**Exercise directions**
Only the lines below between the ones containing "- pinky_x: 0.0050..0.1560" and "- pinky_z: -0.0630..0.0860", inclusive, are to be reproduced, each exactly as it stands.

**Collected data**

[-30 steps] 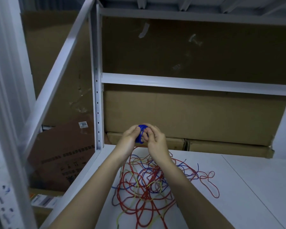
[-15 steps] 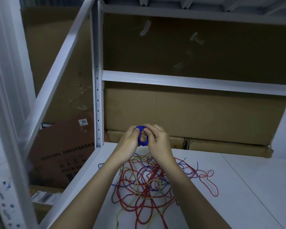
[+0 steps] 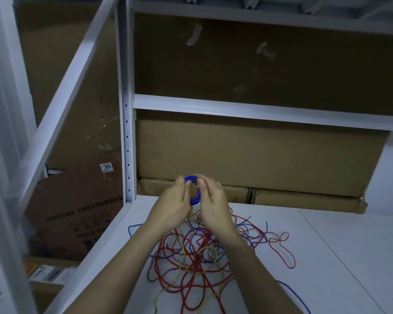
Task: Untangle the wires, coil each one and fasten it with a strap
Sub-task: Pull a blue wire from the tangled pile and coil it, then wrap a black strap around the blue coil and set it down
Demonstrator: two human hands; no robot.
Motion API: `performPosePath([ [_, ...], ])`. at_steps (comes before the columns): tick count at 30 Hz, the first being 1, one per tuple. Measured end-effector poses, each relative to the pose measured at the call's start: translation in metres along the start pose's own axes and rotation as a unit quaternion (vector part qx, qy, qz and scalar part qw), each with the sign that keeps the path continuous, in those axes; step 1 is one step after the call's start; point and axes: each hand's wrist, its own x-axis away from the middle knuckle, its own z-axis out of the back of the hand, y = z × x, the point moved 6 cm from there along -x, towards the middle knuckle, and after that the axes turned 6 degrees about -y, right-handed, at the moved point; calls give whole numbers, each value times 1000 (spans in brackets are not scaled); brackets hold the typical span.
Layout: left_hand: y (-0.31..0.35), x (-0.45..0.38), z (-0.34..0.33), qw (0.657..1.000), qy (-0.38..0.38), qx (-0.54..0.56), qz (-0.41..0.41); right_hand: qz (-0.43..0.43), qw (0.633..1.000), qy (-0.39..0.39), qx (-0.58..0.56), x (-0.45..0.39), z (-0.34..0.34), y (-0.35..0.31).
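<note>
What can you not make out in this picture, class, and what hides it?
- Blue coil, head view: its sides are covered by the left hand and right hand; no strap can be seen.
- Tangled wires: partly behind both forearms, cut off by the bottom edge.
- Cardboard box print: too dim and small to read.

1. Blue coil [image 3: 194, 191]: at 1.0 s ago it was bunched tight and mostly covered by the fingers; since then it opened into a clear ring with a visible centre hole.
2. Left hand [image 3: 171, 203] and right hand [image 3: 212, 200] spread slightly apart, each with a grip on its own side of the ring; thumbs ended up on the top edge.
3. Both hands rose a little off the wire tangle [image 3: 197, 252] on the desk.
4. A blue strand [image 3: 135, 226] showed up at the tangle's left edge.
</note>
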Motion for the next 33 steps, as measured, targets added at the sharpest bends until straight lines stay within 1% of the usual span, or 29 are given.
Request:
performPosePath([
  [2, -2, -2, -8, 1000, 0, 15, 10, -47, 999, -16, 1, 8, -2, 7],
  [4, -4, -4, -20, 1000, -1, 18, 22, -90, 995, -33, 27, 18, -2, 16],
  [7, -1, -7, -43, 999, -16, 3, 28, -121, 988, -42, 83, 30, 12, 27],
  [10, 12, -8, -69, 999, -39, 19, 22, -144, 981, -43, 123, 38, 38, 38],
  [12, 26, -9, -89, 997, -63, 39, 16, -151, 980, -23, 130, 44, 61, 42],
  [15, 54, -9, -124, 991, -116, 67, 10, -166, 982, 22, 91, 58, 99, 54],
  [17, 74, -7, -150, 984, -154, 85, 20, -180, 979, 30, 87, 69, 127, 63],
  [21, 111, -4, -201, 974, -212, 79, 24, -202, 972, 9, 120, 97, 191, 81],
  [24, 139, 0, -241, 968, -246, 44, 26, -200, 956, -36, 210, 123, 241, 96],
  [27, 170, 3, -281, 966, -252, 46, 35, -194, 940, -72, 272, 146, 290, 113],
  [29, 191, 5, -306, 965, -247, 78, 48, -186, 946, -69, 257, 160, 321, 118],
  [33, 227, 8, -352, 964, -214, 139, 71, -206, 971, -12, 117, 186, 376, 133],
])
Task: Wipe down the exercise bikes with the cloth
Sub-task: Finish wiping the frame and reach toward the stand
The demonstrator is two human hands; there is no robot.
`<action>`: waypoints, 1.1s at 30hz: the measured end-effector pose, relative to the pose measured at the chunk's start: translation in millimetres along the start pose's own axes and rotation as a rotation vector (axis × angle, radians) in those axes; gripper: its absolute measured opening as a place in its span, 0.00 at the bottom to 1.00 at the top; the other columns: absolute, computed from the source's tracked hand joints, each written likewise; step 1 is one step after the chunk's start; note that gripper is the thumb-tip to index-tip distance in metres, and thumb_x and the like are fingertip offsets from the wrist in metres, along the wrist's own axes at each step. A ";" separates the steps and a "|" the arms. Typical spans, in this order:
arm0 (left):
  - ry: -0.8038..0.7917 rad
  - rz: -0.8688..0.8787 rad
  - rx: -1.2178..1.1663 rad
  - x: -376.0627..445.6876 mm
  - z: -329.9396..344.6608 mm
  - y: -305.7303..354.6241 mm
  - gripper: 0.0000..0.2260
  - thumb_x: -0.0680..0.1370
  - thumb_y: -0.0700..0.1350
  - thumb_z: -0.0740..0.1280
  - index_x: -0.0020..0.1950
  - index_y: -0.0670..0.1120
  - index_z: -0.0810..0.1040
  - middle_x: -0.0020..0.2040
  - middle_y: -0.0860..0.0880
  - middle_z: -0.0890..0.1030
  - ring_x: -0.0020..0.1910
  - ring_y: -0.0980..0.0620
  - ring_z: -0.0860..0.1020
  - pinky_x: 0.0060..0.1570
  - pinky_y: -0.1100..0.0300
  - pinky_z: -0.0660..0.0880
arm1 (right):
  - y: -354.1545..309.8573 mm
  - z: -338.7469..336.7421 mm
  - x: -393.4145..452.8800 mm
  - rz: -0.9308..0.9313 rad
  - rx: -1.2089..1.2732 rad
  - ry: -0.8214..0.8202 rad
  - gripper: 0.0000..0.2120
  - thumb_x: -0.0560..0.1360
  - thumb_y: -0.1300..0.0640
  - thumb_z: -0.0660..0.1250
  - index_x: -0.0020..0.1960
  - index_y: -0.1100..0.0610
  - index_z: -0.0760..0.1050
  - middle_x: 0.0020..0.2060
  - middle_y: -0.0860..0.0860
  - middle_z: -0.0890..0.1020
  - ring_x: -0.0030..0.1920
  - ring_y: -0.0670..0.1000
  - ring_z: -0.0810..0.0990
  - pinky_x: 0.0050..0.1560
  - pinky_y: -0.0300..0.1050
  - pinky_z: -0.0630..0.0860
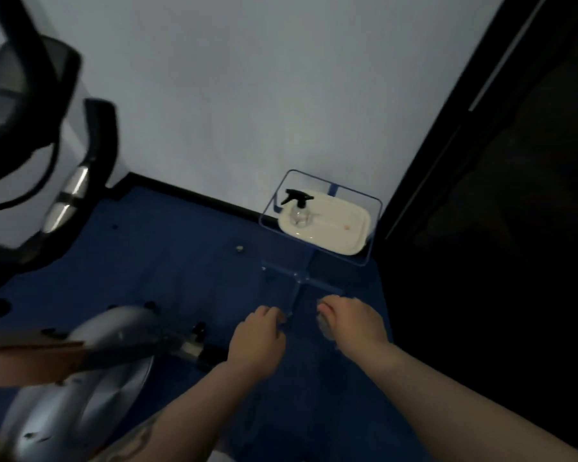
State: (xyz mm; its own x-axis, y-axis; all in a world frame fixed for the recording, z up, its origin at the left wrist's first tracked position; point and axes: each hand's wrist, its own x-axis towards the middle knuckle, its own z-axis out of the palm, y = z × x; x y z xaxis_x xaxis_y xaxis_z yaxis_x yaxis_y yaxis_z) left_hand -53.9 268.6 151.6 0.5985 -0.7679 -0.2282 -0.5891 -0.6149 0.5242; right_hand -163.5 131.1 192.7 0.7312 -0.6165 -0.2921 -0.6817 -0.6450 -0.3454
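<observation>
The exercise bike stands at the left: its silver housing (80, 378) is low in view, and a black handlebar with chrome grips (70, 191) rises above it. Both my arms reach forward over the blue floor. My right hand (351, 321) grips a small pale cloth (324, 326), of which only a blurred bit shows under the fingers. My left hand (259, 338) hangs beside it with loosely curled fingers, and I see nothing in it. Neither hand touches the bike.
A clear acrylic side table (317, 173) stands in the corner ahead. It carries a white tray (344, 231) with a clear spray bottle (299, 210) with a black trigger. A dark panel (498, 195) fills the right side. The pale wall (247, 95) is behind.
</observation>
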 end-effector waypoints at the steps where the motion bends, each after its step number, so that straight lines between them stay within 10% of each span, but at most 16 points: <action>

**Finished task**
  - pinky_x: 0.0050..0.1560
  - pinky_y: -0.0300..0.1050
  - pinky_z: -0.0630..0.0860

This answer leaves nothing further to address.